Diagnosing Neurological Diseases Through Simple Blood Tests

An idea that started a journey is now unfolding as a game-changer in deciphering brain pathologies!

“Though there is no cure for Alzheimer’s disease, early diagnosis could alter the disease trajectory. Many patients with mild-to-moderate Alzheimer’s dementia can live with the disease for several years, with a good quality of life, with access to the optimal treatments and resources, and proper planning,” says Dr. M. V. Sasidhar, Chief Scientific Officer at Apollo Hospitals Educational and Research Foundation, Hyderabad, and Founder of UrvogelBio.

Today, Alzheimer’s disease (AD) impacts almost 47 million people worldwide, out of which 4.1 million are in India alone. However, a conservative estimate shows that only 10% of dementia patients in India are diagnosed. The main reason for this is the absence of known methods for easy, early, and accurate disease identification in the central nervous system (CNS).

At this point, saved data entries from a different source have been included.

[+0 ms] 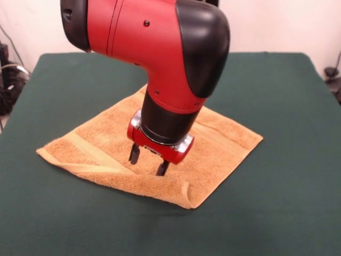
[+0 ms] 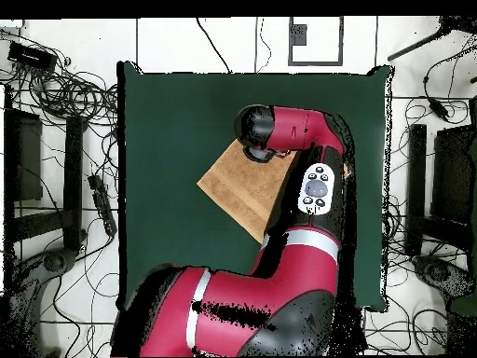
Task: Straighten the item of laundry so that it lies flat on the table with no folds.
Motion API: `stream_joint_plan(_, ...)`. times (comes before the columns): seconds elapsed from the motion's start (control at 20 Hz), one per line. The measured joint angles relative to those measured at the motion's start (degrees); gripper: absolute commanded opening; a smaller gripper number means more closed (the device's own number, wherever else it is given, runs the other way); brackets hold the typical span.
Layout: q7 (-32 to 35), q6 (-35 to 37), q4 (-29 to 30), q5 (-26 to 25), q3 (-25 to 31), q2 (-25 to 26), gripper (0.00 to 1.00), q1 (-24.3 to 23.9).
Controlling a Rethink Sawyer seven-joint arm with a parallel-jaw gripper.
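Note:
The golden-orange towel (image 1: 213,140) lies on the dark green table (image 1: 287,96) in a diamond shape. Its near edge is folded back on itself, making a doubled strip from the left corner to the near corner. My gripper (image 1: 147,161) hangs just above the towel near that folded strip, its two dark fingers (image 1: 134,153) apart and holding nothing. In the overhead view the towel (image 2: 238,186) shows left of the arm, and the arm (image 2: 289,130) hides the gripper and part of the towel.
Cables and black stands (image 2: 56,140) lie on the floor around the table's edges. The green cloth stretches wide on every side of the towel.

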Motion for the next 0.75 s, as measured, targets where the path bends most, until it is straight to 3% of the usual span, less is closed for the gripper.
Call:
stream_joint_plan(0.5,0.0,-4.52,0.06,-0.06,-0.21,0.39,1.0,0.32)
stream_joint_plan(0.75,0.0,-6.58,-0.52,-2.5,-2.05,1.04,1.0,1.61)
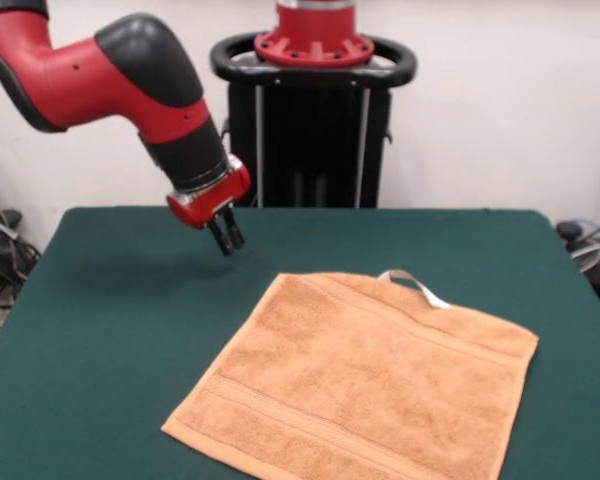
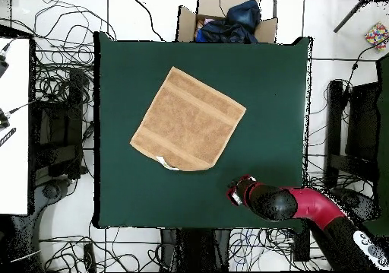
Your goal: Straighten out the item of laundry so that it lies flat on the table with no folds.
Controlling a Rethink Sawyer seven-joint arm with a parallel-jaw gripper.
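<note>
Risk: my gripper [image 1: 227, 240] hangs above the table [image 1: 100, 300], fingers nearly together, holding nothing; dipping in could ruck the towel [image 1: 365, 385]. Towel: orange-tan, spread flat, no folds seen, white tag [image 1: 416, 286] at its edge; lies well apart from my fingertips, toward the table's middle

An orange-tan terry towel [image 1: 365, 385], crossed by woven border bands of the same shade and trimmed with a small white tag [image 1: 415, 286], lies on the dark green felt-like worktop [image 1: 110, 310]. Near it hang the arm's black fingers [image 1: 227, 236] under a red wrist collar; the arm [image 1: 110, 70] itself is red with black sections.
</note>
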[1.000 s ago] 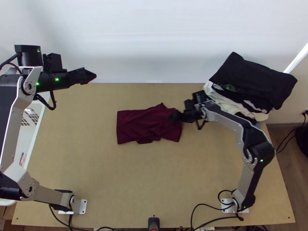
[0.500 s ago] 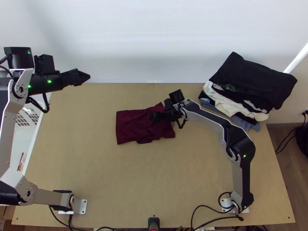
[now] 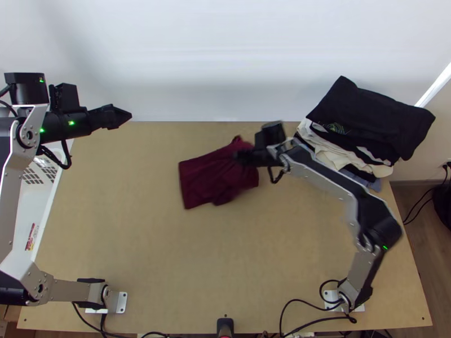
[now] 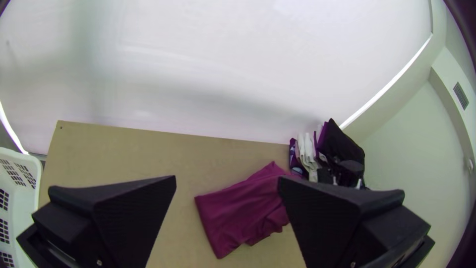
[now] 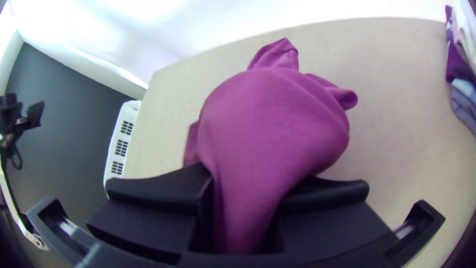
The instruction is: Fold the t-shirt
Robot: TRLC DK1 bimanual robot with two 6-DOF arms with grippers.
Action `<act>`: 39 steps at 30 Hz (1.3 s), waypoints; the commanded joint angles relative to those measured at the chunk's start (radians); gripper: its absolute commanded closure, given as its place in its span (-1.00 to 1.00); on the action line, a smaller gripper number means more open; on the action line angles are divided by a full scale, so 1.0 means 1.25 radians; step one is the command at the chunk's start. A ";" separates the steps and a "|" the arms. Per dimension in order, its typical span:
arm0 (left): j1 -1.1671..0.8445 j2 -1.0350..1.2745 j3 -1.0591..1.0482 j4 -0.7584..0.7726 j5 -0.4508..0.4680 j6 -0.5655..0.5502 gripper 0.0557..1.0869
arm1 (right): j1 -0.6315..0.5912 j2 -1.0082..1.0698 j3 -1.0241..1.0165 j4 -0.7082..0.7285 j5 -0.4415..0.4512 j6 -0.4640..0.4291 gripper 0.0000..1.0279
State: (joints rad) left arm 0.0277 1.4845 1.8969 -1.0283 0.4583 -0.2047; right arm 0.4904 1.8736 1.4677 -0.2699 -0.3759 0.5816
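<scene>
Wooden table (image 3: 141, 248), rumpled t-shirt (image 3: 206, 177)

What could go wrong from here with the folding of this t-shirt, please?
The right gripper pinches the t-shirt in a bunch, so creases may remain after release. The left gripper is away from the cloth, so pulling from one side could skew the layers. The right arm extends close beside the clothes pile and might brush it.

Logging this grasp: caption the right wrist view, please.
Right gripper pinching the bunched maroon t-shirt, white basket beyond.
</scene>
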 commanded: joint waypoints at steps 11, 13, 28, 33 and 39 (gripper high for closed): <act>0.012 -0.039 -0.018 -0.001 -0.001 0.012 -0.93 | -0.206 -0.257 0.058 0.137 0.000 0.108 0.94; 0.010 -0.039 -0.017 -0.001 -0.001 0.009 -0.93 | -0.241 -0.269 0.068 0.184 0.000 0.124 0.94; 0.005 -0.044 -0.011 0.000 -0.001 0.003 -0.93 | -0.450 -0.193 0.295 0.359 0.000 0.271 0.94; 0.006 -0.049 -0.007 -0.001 -0.001 0.003 -0.93 | -0.489 -0.145 0.338 0.356 -0.008 0.280 0.94; 0.005 -0.052 -0.007 -0.001 -0.001 0.002 -0.93 | -0.505 -0.101 0.357 0.353 -0.043 0.280 0.94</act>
State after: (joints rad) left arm 0.0395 1.4498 1.8896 -1.0275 0.4583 -0.2047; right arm -0.1333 1.7226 1.8717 0.1482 -0.4080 0.9092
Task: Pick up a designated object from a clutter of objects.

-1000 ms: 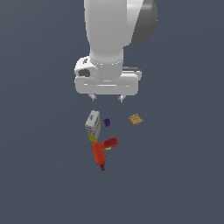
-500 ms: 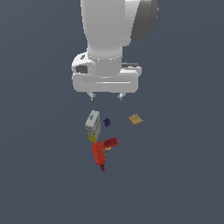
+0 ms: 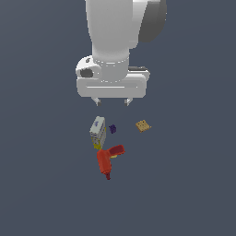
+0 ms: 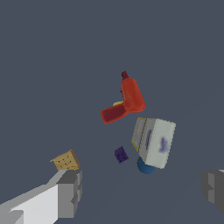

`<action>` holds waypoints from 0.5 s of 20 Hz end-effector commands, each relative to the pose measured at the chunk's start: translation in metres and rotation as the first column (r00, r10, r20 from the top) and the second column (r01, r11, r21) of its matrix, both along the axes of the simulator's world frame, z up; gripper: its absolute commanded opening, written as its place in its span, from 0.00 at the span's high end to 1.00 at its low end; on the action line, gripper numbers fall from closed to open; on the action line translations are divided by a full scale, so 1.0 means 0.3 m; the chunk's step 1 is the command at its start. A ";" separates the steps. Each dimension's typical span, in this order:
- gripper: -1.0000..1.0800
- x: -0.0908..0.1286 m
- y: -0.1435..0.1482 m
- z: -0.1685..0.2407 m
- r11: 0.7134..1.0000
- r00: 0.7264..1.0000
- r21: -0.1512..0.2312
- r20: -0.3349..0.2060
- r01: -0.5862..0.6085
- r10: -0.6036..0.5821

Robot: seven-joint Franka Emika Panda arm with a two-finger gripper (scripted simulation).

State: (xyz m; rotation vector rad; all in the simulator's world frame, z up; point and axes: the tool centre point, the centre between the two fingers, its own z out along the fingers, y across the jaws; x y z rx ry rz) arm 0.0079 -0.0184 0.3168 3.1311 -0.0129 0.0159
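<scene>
Tan dotted cracker (image 3: pixel 143 126) lies flat, apart from clutter (image 3: pixel 105 145).

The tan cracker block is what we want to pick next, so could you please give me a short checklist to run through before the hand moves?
1. Hand open: ok, its two fingers stand wide apart with nothing between them.
2. Tan cracker block in view and unobstructed: ok, it lies flat, apart from the other items.
3. Hand aligned over the block: not ok, in the exterior view the block sits toward that view's right of the fingers.
4. Neighbours clear of the block: ok, the purple piece, grey-white box and red drill all lie apart from it.
5. Hand height above the block: cannot tell exactly; it hovers above the items without touching.
</scene>
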 end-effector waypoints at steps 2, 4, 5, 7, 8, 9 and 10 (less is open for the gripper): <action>0.04 0.000 0.010 -0.015 1.000 1.000 -0.001 0.000 0.017 -0.017; 0.04 0.000 0.018 -0.029 1.000 1.000 -0.001 0.000 0.032 -0.032; 0.04 0.000 0.023 -0.036 0.999 0.999 -0.002 0.000 0.040 -0.040; 0.04 0.000 0.034 -0.053 0.998 0.998 -0.002 0.000 0.060 -0.060; 0.04 -0.001 0.040 -0.063 0.997 0.997 -0.003 0.000 0.071 -0.071; 0.04 -0.001 0.047 -0.074 0.997 0.997 -0.003 0.000 0.083 -0.083; 0.04 -0.002 0.054 -0.085 0.995 0.995 -0.004 0.000 0.095 -0.095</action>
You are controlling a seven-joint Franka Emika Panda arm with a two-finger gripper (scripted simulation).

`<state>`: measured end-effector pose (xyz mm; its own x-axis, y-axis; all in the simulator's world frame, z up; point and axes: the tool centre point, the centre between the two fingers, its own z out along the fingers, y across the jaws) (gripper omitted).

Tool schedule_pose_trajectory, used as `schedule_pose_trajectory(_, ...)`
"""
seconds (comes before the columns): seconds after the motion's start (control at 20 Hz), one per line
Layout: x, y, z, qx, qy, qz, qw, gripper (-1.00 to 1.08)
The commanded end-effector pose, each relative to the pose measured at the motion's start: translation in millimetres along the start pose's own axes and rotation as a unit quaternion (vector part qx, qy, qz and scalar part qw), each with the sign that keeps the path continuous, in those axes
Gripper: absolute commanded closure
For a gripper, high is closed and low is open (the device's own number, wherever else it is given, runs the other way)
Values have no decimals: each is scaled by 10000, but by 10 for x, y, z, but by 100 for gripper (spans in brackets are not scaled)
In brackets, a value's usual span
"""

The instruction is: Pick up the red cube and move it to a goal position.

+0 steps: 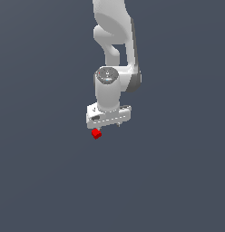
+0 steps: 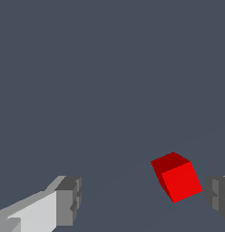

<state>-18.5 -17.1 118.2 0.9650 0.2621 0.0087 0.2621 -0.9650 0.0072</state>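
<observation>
The red cube [image 1: 96,133] is small and bright red. In the exterior view it lies on the grey floor just below the left end of my white gripper [image 1: 108,123]. In the wrist view the red cube [image 2: 176,176] lies between the two grey fingertips, much closer to one fingertip [image 2: 217,195] than to the other [image 2: 69,199]. A small gap shows between it and the nearer one. My gripper [image 2: 144,197] is open and holds nothing. The cube sits turned at an angle to the fingers.
A plain dark grey floor [image 1: 46,181] fills both views. The white arm [image 1: 115,41] rises behind the gripper toward the top of the exterior view. No goal marker shows.
</observation>
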Motion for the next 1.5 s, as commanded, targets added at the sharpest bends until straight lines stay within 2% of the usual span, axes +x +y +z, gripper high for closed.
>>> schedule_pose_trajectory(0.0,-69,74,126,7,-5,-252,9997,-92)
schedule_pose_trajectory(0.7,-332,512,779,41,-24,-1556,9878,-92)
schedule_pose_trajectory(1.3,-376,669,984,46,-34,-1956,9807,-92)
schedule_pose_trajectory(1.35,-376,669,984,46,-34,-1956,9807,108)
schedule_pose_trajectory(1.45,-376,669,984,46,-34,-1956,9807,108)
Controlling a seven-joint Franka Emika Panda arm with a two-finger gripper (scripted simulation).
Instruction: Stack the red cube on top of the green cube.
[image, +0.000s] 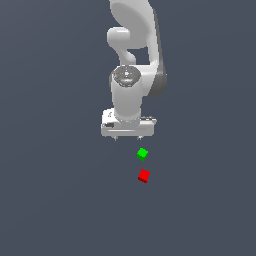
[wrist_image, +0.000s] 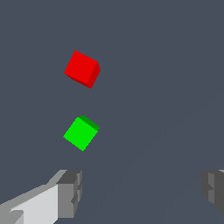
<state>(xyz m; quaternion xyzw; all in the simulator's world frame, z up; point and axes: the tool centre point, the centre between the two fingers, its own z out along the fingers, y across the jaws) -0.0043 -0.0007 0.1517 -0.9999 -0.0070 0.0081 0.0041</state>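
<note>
The red cube (image: 144, 176) lies on the dark grey floor, with the green cube (image: 142, 154) a short way from it, closer to the arm; the two are apart. My gripper (image: 128, 138) hangs above the floor just beyond the green cube, toward the exterior view's left of it, with jaws wide open and empty. In the wrist view both the red cube (wrist_image: 82, 69) and the green cube (wrist_image: 82, 133) show ahead of the gripper (wrist_image: 142, 188), off the line between the fingers (wrist_image: 70, 192), and both finger pads are far apart.
The white arm (image: 134, 55) rises behind the gripper at the top of the exterior view. The dark grey floor (image: 50, 200) stretches around both cubes.
</note>
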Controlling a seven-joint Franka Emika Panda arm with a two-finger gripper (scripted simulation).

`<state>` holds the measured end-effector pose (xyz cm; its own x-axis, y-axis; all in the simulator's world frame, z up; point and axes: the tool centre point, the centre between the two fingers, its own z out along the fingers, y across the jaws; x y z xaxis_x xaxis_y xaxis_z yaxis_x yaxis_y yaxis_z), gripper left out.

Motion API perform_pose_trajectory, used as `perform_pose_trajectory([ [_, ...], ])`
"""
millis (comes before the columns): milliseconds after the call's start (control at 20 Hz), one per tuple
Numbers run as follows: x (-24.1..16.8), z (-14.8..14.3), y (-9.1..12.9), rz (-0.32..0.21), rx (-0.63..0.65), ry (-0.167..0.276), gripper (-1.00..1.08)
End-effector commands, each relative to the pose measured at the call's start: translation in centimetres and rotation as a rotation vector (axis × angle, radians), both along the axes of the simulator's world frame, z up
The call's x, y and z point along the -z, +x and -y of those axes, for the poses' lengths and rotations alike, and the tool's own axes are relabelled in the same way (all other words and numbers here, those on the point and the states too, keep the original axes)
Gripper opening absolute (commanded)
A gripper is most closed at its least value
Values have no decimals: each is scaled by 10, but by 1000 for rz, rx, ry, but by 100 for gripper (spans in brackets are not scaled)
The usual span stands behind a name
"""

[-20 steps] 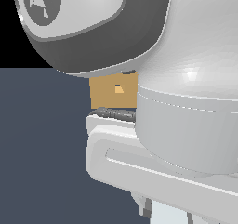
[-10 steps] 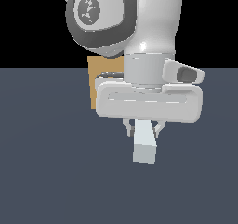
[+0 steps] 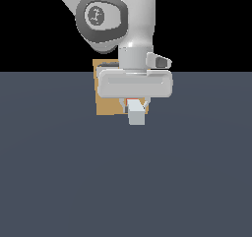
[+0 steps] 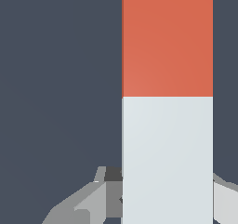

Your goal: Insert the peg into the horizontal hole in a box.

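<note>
Peg (image 3: 136, 114) hangs in the gripper (image 3: 136, 106), white end facing the exterior camera and a sliver of orange-red showing just under the gripper body. The fingers (image 3: 144, 106) are clamped on its sides, holding it above the dark floor (image 3: 123, 182). Behind the gripper stands the tan box (image 3: 106, 96), partly covered by the arm, its edge reaching out toward the exterior view's left. The floor around the peg is bare on every side. The horizontal hole is hidden behind the gripper, so I cannot place it. The wrist view shows what the exterior one hides: the peg's long orange-red stretch (image 4: 167, 42) running on from the white part, with a thin strip of the box at the frame's edge. Compared with half a second ago, the gripper and peg sit farther from the camera, closer to the box.
</note>
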<state>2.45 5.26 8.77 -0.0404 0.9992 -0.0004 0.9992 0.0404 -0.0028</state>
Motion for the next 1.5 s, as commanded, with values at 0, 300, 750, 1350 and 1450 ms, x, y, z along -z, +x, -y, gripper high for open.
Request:
perform_pose_trajectory([
  [0, -6, -15, -5, 3, -24, 0, -100],
  [300, -8, -24, -8, 3, -36, 0, -100],
  [750, -9, -23, -6, 5, -34, 1, -100],
  [1350, -7, -55, -10, 2, -34, 1, -100],
  [1450, -8, -72, -12, 3, -34, 1, -100],
])
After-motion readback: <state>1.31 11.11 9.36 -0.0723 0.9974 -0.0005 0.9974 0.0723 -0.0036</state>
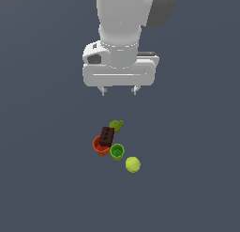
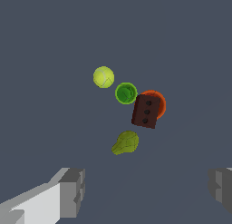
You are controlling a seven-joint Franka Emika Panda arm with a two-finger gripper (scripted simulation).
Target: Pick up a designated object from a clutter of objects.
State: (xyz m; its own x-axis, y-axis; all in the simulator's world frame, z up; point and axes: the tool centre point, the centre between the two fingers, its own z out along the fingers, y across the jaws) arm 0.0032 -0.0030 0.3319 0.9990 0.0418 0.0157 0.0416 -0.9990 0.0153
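We hold our grey two-fingered gripper (image 1: 119, 90) high above the clutter, jaws wide and empty, so nothing is grasped yet. On the dark grey floor (image 1: 42, 179), the smooth yellow-green ball (image 1: 133, 164) lies just beside the green cup (image 1: 116, 151), awaiting descent and pickup.

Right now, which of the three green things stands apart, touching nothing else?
The yellow-green ball: a smooth sphere lying clear of the pile. The green cup is hollow and sits against the orange-red bowl; the olive-green lump is irregular, beside the brown block.
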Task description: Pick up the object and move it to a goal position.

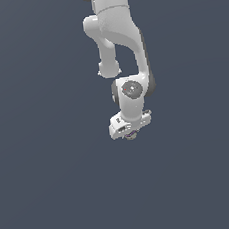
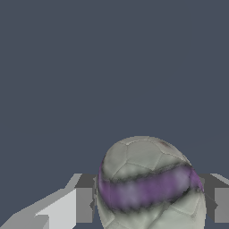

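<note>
Exterior view: the white arm is seen descending from the top centre of the frame, with the end effector turned downward just below the middle of the picture, against a plain dark grey-blue desk. Only a small sliver of the ball is visible beneath the end effector, the rest being hidden by the white housing. In the wrist view the ball fills the lower centre-right of the frame, its purple band running across it and a faint reddish mark near its upper right edge. A grey finger is seen pressed against one side of the ball and a second on the opposite side, so the end effector is judged to be closed about the ball's width, with the ball gripped between the two. The ball is held at its widest part, presumably so that a round thing is kept from slipping out during transport. Whether the ball is lifted clear of the desk cannot be told, and no goal marker is visible in either view.
</note>
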Controlling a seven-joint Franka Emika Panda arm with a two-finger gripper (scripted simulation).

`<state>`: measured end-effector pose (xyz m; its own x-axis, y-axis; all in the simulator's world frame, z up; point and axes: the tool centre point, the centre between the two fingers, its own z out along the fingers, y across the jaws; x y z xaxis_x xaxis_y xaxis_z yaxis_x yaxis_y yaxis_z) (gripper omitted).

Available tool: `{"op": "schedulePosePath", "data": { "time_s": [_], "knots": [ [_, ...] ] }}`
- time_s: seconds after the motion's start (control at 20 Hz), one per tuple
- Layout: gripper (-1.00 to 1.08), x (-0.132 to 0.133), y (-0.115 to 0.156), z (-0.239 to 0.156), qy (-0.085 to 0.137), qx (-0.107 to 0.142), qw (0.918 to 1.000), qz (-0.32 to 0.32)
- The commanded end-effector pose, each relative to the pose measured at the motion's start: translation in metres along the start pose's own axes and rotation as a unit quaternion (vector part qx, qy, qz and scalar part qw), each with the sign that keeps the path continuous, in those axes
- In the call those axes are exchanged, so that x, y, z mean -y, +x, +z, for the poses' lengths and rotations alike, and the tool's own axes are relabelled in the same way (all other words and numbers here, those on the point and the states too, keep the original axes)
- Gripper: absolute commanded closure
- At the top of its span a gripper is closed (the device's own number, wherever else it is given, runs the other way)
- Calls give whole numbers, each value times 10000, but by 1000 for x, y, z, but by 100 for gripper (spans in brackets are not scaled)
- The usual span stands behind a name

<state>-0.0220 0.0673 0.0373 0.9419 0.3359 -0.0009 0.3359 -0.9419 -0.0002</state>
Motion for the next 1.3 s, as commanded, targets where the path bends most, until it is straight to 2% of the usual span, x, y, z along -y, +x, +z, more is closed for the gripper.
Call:
{"op": "schedulePosePath", "data": {
  "time_s": [0.0,0.7,1.25],
  "knots": [
    [108,0,1,1,-1,-5,10000,-3],
    [108,-3,-2,-5,-3,-6,10000,0],
    [108,-33,-28,-57,-3,-6,10000,0]
  ]
}}
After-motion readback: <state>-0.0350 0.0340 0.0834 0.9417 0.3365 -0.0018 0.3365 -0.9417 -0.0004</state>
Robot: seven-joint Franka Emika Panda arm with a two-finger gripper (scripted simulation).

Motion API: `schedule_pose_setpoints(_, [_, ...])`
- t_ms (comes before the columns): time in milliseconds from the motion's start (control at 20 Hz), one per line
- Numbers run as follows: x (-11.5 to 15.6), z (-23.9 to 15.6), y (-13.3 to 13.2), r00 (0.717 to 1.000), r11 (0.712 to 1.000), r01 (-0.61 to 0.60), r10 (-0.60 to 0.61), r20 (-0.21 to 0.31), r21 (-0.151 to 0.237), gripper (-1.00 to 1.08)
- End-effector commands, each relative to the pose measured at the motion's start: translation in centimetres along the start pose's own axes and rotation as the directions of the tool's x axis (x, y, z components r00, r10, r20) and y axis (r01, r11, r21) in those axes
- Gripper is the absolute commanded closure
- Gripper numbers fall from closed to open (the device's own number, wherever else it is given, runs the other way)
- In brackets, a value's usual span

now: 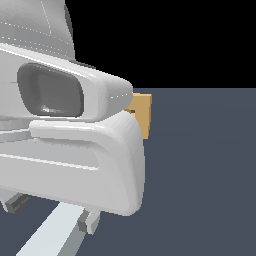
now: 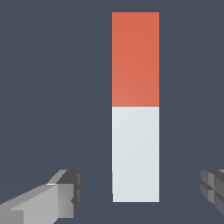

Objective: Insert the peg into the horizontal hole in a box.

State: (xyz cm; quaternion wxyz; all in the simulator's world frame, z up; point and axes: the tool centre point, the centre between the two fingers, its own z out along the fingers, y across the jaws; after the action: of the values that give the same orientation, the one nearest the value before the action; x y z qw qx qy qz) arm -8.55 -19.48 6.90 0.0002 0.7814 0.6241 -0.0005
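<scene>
The peg (image 2: 135,107) lies flat on the dark floor, one half red and one half pale grey-white. In the wrist view my gripper (image 2: 142,194) is open, its two grey fingertips (image 2: 65,192) set wide on either side of the peg's white end, not touching it. In the exterior view the white robot hand fills the exterior view's left, with the gripper (image 1: 54,212) low over the pale peg (image 1: 52,232). The tan box (image 1: 142,115) stands behind the hand, mostly hidden by it. Its hole is hidden.
The dark grey-blue floor (image 1: 205,170) stretches across the exterior view's right. The robot hand's white body (image 1: 75,150) blocks most of the exterior view's left.
</scene>
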Motion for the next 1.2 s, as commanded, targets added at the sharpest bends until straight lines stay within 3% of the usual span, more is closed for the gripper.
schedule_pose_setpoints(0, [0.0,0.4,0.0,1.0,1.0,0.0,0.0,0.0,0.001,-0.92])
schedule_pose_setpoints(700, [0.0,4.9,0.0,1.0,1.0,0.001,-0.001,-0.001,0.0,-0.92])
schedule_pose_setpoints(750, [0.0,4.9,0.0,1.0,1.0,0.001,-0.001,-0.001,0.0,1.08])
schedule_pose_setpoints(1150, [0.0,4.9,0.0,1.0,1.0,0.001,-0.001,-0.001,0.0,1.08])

While neurologists and psychiatrists can diagnose Alzheimer’s dementia with some accuracy through existing diagnostic methodologies, they cannot do so before they fully manifest themselves into clinical symptoms. By this time, it is usually too late to manage the disease.

“As the brain is housed in the skull, diagnosing brain pathologies become complicated and challenging. Invasive processes are needed to access the brain tissue, which are excruciating procedures,” says Dr.Sasidhar, talking about the problem he is trying to address.

In case of AD, the changes in the pathology of the brain start nearly 10–15 years before clinical dementia sets in. If this is diagnosed in the early stages, treatment can be provided in a better manner.

To address this massive clinical gap in our ability to diagnose dementia and other CNS diseases in a timely manner, Dr.Sasidhar and Dr. Subhashini Prabhakar, Senior Neurologist from Apollo Hospitals, Hyderabad, formed UrvogelBioPvt. Ltd, in 2017.

At UrvogelBio, Dr.Sasidhar and his team have come up with a revolutionary, biofluid-based diagnostic platform that is aimed at helping patients effectively manage physical brain pathologies, including AD. This unique platform is based on exosomes—nanoparticles that contain RNA and protein, and are present in almost all bodily fluids. These exosomes can provide information on cellular activity, much like molecular tweets. Dr.Sasidhar’s platform decodes the information in these exosomes to arrive at a diagnosis, which makes the process nearly non-invasive.

The ability of this technology to access a particular cell type from any peripheral body organ, refined with deep learning algorithms for increased precision, is unique and commendable. Moreover, this platform will not only help in the early diagnosis of AD but can also help distinguish the disease from other neurodegenerative diseases, using the built-in algorithms of the diagnostic platform.

“Our diagnostic technology can screen early AD and help push the clinical expression of dementia by over a decade. This is possible through lifestyle changes, antioxidant therapies, and disease-modifying therapies that are being developed. Currently, there are no validated early and easy diagnostics for identifying AD,” says Dr.Sasidhar.

Moving forward, Dr.Sasidhar and his team plan to complement their exosome technology with imaging platforms. It is also worth noting that research is already ongoing at UrvogelBio for the diagnosis of Parkinson’s disease and multiple sclerosis, using this same platform.